The only difference is one single methyl group on the benzene ring. Therefore its
properties are virtually identical to that of diphenhydramine (Benadryl). It binds to
both NMDA receptors and has a mild antihistaminic/local anesthetic effect, mainly
centrally rather than peripherally. Indications are for the treatment of drug induced
parkinsonism, motor disturbances induced by neuroleptic drugs, and in the
treatment of painful muscle spasms. The plasma half life is long, over 14 hours and
after 24 hours, less than 1/3 of the drug or its metabolites have been excreted
primarily as demethylated hepatic metabolites. It is available as a component of
Norgesic or Orphengesic. Adverse effects are common: drowsiness, dry mouth,
urinary retention, increased intraocular pressure. Less commonly is GI irritation,
tachycardia, hypersensitivity reaction (high doses), and rare aplastic anemia.
Because of the long half life, it is prudent to reduce doses or avoid this medicine in
the elderly and in patients taking medications with anticholinergic effects (TCAs,
antihistamines) and to using orphenadrine with haloperidol.
BEFORE PRESCRIBING: Check history for glaucoma, myasthenia gravis, and
cardiospasm (esophageal reflux/obstruction with dysphagia). Avoid the drug in
these patients.
Dose: 100-200mg BID
Methocarbamol (Robaxin)
Methocarbamol was approved by the FDA in 1957 after approving guaifenesin in
1952.
Methocarbamol (left) is structurally related to guaifenesin (right).
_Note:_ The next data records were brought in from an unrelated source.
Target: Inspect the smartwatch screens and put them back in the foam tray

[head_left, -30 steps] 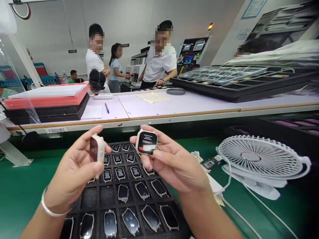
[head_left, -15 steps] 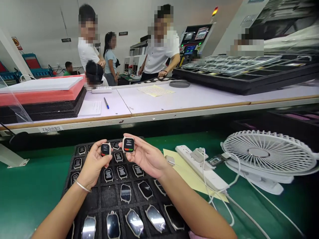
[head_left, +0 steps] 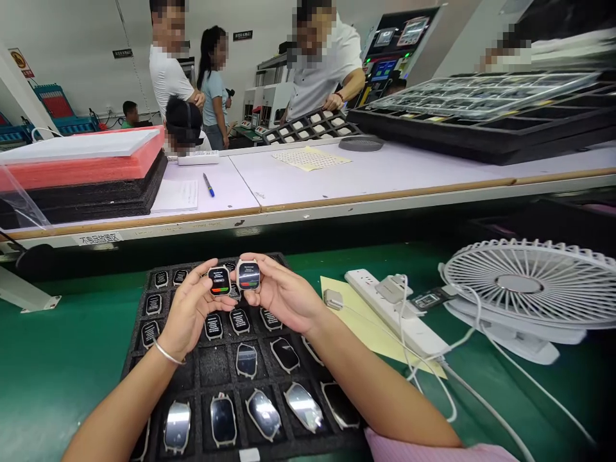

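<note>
Two watch bodies, lit screens up, side by side above my black tray (head_left: 144, 356): left hand (head_left: 190, 314) clamped on one (head_left: 219, 281), right hand (head_left: 283, 298) clamped on other (head_left: 249, 275); green counter (head_left: 58, 366) beneath.

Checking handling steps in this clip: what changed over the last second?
The left hand and right hand moved out from the camera over the tray and closer together. The left watch turned from edge-on to screen-up beside the right watch. Both stay held; tray and fan unmoved.
</note>
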`<state>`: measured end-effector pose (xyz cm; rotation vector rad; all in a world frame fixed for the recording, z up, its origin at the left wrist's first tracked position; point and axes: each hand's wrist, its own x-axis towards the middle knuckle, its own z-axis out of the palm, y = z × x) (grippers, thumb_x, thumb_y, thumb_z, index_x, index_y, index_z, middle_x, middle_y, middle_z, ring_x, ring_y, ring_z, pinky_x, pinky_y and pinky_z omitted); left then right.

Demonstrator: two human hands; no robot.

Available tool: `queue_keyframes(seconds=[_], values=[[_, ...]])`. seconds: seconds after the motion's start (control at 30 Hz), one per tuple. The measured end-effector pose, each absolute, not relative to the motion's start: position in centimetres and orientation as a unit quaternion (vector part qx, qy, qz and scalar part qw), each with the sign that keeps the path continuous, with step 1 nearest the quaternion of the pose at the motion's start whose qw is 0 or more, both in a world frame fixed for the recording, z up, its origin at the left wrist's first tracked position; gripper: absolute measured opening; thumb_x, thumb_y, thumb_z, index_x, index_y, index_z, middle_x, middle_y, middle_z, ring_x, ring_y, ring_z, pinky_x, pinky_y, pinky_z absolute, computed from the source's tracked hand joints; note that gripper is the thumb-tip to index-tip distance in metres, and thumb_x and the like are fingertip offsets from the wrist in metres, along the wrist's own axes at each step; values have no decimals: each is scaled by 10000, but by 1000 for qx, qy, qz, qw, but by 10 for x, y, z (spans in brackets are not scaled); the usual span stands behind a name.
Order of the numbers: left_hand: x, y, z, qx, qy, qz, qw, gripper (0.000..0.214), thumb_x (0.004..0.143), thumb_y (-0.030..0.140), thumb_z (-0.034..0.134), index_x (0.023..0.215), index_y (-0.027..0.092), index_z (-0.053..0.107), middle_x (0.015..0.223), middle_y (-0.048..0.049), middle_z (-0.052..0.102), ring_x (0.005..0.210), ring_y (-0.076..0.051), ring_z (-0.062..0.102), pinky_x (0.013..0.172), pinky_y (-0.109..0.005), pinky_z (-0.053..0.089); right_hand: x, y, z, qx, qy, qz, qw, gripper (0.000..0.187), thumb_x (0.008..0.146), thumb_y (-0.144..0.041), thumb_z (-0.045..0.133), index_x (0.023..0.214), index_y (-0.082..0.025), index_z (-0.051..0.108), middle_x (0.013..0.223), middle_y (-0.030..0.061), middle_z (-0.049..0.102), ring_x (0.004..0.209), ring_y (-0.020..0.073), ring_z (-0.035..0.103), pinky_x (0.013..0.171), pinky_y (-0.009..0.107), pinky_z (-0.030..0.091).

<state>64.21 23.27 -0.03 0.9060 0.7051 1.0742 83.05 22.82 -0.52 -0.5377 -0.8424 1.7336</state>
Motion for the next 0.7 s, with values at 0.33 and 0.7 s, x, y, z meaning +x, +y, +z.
queue_keyframes(seconds=[0.33, 0.7], values=[[644, 229, 4, 440, 291, 508, 681, 512, 788, 389, 714, 1219, 139, 594, 1013, -99, 759, 690, -210, 739, 684, -355, 603, 831, 223, -3, -233, -368, 708, 556, 217, 894, -326, 692, 1081, -215, 681, 908, 31, 709, 612, 127, 647, 605, 272, 532], [643, 232, 0, 460, 315, 507, 657, 581, 778, 445, 739, 1262, 150, 613, 965, -71, 751, 677, -187, 731, 668, -324, 605, 830, 226, -9, -267, -385, 691, 551, 222, 922, -340, 649, 1094, -202, 677, 835, 30, 698, 598, 139, 648, 599, 280, 517]])
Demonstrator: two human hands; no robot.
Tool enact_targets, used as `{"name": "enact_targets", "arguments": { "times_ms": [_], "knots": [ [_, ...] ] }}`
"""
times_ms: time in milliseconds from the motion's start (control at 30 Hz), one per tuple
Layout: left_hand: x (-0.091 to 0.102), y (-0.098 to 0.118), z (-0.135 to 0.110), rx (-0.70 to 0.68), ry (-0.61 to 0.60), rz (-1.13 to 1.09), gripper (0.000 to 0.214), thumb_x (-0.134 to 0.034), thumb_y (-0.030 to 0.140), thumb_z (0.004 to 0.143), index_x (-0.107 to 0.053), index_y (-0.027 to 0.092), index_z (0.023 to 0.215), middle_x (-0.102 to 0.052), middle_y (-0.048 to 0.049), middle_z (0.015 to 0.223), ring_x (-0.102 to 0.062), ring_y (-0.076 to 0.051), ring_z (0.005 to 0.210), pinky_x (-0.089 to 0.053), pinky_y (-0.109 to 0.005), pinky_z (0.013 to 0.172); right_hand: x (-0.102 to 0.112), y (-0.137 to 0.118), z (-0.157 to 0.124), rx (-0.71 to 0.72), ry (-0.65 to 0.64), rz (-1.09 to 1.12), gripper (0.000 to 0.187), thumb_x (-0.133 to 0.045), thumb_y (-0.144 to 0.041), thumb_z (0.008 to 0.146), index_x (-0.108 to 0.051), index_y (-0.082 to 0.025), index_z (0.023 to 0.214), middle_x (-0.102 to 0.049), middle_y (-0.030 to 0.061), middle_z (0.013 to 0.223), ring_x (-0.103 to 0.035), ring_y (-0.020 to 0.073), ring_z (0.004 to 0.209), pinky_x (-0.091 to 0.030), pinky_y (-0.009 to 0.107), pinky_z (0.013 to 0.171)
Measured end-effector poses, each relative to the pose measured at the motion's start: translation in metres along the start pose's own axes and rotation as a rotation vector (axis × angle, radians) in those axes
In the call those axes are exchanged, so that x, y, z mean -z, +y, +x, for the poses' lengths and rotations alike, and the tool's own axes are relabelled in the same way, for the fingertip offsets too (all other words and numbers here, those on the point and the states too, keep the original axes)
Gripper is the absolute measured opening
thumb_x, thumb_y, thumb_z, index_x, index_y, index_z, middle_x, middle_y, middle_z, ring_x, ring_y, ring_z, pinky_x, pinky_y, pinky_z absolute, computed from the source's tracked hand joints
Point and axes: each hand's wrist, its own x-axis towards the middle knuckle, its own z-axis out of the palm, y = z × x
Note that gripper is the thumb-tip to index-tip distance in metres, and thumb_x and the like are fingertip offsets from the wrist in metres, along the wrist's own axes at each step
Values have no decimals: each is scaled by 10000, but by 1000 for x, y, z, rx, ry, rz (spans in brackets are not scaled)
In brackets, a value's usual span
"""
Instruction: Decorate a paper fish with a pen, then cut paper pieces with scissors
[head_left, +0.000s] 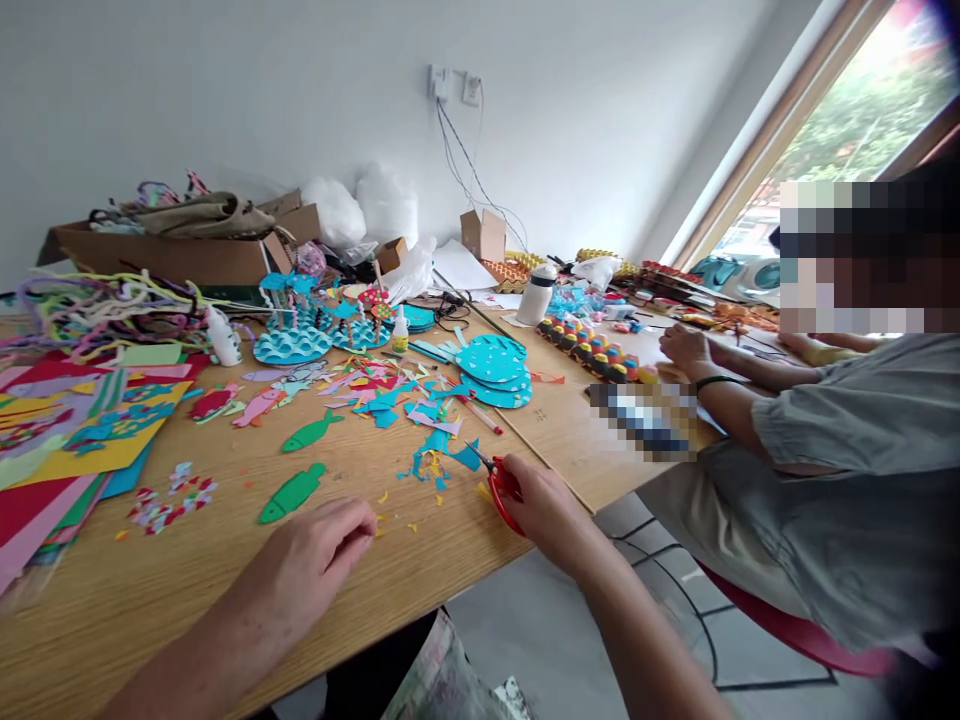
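Note:
My right hand [544,505] grips red-handled scissors [496,482] at the table's front edge, blades pointing left toward blue paper scraps [439,455]. My left hand [319,555] rests on the wooden table [187,590] with fingers curled and pressed together near small yellow scraps; whether it holds anything is hidden. Two green paper fish [294,490] [311,433] lie just beyond it. A pink paper fish [257,407] lies farther back.
Stacked coloured paper sheets [67,440] cover the left. Blue paper discs [491,365], wave models [294,340], a glue bottle [223,338], pipe cleaners [97,305] and cardboard boxes [180,250] sit farther back. A seated person [840,470] works at the right beside a painted egg tray [592,350].

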Motion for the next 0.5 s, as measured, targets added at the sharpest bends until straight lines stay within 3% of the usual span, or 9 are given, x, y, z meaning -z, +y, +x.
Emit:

The drug is the carbamate of guaifenesin, but does not produce guaifenesin as a
metabolite. The drug is metabolized in the liver by hydroxylation and
demethylation followed by conjugation then renal excretion.
The half life is a very short 1.2 hours. It may produce drowsiness (but less than
most other muscle relaxants), dizziness, blurred vision, and fever. Slowing of the
heart rate, severe skin rash, nausea/vomiting, difficulty urinating, and clumsiness
may occur less commonly.
May produce black, brown, or green urine, cause mental status impairment, and
possibly exacerbate myasthenia gravis patients.
CAUTION: prescribing for the elderly with this drug due to side effects.
BEFORE PRESCRIBING: Check history for myasthenia gravis.
Dose 750mg QID chronic dosing.
Respiratory depression may result when used with other sedating drugs such as
benzodiazepines, opioids, other muscle relaxants, or barbiturates. However, given
the short half life, the medication may be safer to use than other muscle relaxants.